GOAL OF THE EXERCISE: Return all lines of the data in which the string "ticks" occurs.
━━━━━━
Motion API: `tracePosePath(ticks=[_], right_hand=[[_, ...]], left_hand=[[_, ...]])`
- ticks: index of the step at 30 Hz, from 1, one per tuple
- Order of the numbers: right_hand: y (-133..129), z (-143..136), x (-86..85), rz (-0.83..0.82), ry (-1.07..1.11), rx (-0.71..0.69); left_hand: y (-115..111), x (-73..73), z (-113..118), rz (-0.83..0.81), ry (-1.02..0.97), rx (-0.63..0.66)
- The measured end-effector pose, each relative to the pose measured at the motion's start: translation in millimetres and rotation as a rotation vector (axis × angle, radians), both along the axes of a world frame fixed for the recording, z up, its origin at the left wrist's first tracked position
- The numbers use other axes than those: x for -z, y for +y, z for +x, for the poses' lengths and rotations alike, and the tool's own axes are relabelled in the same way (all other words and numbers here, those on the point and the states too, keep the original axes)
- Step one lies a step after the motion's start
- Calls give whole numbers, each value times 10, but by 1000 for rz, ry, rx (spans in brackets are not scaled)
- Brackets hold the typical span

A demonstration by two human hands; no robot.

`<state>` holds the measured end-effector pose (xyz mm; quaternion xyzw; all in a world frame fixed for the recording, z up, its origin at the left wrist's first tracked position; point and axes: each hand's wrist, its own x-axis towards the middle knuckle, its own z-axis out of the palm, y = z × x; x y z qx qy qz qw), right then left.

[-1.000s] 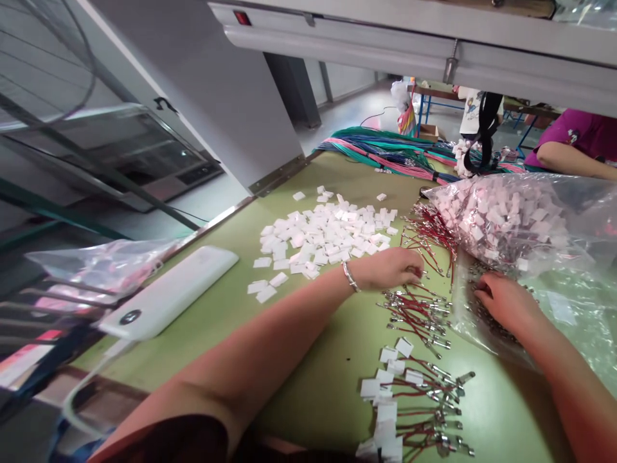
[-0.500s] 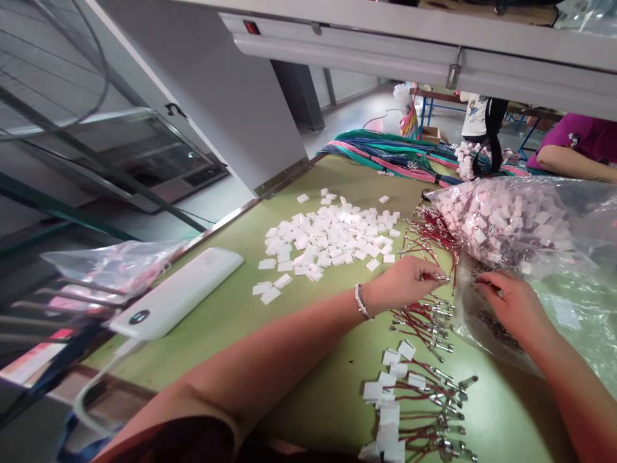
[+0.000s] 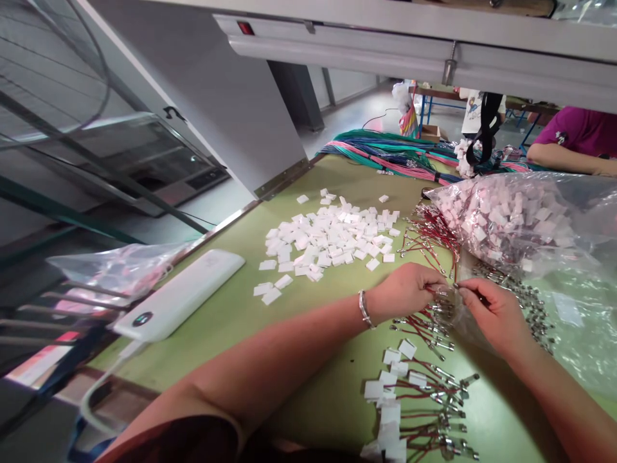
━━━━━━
RESPONSE BOX:
Motion API: `tracePosePath(ticks=[_], right_hand=[[_, ...]], left_hand=[[_, ...]])`
- ticks: index of the step at 30 Hz, from 1, one per tuple

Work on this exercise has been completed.